Anne will teach attendees how to gather appropriate data to craft infographics for advocacy, fundraising, and public awareness. Anne will walk through gathering data from public library annual reports or library generated reports, pairing data with images and icons, and creating infographics in basic programs available to all libraries and skill levels.
|3:45-4:30||Concurrent Sessions III|
|3:45-4:30||Promoting Your Library: A Case Study
Terri Fleming, Community Information Coordinator, Fond du Lac Public Library
Following the arc of a typical library program, from idea to completion, the presenter will walk through the practical steps any library staffer can take to maximize their programming profile and reach. It all starts with adopting a new perspective: taking off the librarian-tinted glasses. The presenter will discuss language, presentation, the importance of consistency and the benefits of listening to the media and the public.
|3:45-4:30||If They Only Knew: How Librarians Collaborate to Support Literacy Across School, Public, and Academic Libraries
Teri Holford, Academic Engagement & Curriculum Collection Librarian, UW-La Crosse
Liz Humrickhouse, Assistant Professor and Academic Librarian, UW-La Crosse
Teri and Liz co-founded a college-readiness bridge program called Gaining Ground: Building On College Level Information Literacy Skills. They were inspired to found C.A.L.L. with a public librarian and a school librarian, after attending and presenting on Gaining Ground at the LILi conference in Los Angeles, CA , and listening to librarians in a variety of specializations discuss their successful collaborations with one another. They believe that building partnerships across libraries is the solution to helping patrons become information literate for the rest of their lives.

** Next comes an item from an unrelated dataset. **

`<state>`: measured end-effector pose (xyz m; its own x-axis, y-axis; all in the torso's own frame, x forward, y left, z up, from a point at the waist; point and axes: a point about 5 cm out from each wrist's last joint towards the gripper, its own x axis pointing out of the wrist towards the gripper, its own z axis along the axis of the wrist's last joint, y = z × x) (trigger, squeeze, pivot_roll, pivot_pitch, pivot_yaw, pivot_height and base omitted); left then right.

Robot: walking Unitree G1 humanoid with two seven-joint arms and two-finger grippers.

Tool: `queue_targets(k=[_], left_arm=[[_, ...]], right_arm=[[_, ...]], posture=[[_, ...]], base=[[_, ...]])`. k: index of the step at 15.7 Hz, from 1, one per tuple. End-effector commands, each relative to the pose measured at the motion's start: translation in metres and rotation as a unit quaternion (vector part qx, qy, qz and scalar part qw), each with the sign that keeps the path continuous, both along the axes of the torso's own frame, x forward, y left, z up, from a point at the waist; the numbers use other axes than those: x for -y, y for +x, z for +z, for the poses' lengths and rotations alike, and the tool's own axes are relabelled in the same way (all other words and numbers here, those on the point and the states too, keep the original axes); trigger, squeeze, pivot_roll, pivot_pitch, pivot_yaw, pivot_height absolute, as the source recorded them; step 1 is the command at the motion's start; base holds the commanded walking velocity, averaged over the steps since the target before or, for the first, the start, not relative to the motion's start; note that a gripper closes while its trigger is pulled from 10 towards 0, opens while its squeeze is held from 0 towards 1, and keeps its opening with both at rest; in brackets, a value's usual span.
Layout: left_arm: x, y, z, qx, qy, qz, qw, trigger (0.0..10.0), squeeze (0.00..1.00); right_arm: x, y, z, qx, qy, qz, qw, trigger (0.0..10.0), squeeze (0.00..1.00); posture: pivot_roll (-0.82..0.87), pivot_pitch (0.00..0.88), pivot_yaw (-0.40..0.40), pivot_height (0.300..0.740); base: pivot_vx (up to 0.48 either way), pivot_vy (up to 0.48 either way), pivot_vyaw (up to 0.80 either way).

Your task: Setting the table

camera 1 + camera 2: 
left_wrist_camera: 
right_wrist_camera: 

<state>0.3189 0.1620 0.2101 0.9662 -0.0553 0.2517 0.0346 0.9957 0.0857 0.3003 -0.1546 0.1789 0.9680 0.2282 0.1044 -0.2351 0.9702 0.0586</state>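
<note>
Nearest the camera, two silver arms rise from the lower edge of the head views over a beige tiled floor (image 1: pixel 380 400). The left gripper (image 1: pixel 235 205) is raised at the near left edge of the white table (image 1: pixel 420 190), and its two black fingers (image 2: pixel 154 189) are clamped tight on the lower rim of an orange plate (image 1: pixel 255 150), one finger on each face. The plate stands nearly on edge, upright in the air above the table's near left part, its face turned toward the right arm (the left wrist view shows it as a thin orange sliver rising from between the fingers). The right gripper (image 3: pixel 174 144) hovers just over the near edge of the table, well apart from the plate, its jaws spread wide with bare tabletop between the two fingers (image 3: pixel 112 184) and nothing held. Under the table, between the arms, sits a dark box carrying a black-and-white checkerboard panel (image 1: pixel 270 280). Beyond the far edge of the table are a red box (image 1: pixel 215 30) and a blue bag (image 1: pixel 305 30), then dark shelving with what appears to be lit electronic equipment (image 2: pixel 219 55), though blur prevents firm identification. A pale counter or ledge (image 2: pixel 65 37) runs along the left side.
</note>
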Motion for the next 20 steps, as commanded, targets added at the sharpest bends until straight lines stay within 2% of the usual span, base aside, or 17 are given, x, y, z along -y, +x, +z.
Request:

|3:45-4:30||The Privacy Paradox: What it Means for Your Library, Your Patrons, and You
Ben Miller, Assistant Director, DPI Resources for Libraries and Lifelong Learning
Librarians are well aware of the importance of privacy. But our actions online and in our libraries don’t always reflect it. We often need to balance the desire for privacy with a need for convenience and efficiency. Where do we draw the line? What tools do we have to help us make better choices? You’ll learn more about the ways data you and your patrons generate online are used and get tips and best practices to balance privacy and convenience both for you personally and for the libraries and communities you serve.
Join your colleagues for a friendly drink and conversation at the Vintage.
WiLS CANCELLATION POLICY
Cancellations must be made at least two business days prior to the event in order to receive a refund. If a registrant cancels less than two working days prior to the date of the event, the registrant remains responsible for payment; no fees will be refunded.
A substitute may take the place of the original registrant, but either the registrant or their institution is responsible for coordinating and communicating changes to WiLS. Cancellations and/or substitutions may be reported to .
If an event is canceled by WiLS, due to low registration or inclement weather, registrants will be notified and fees will be refunded.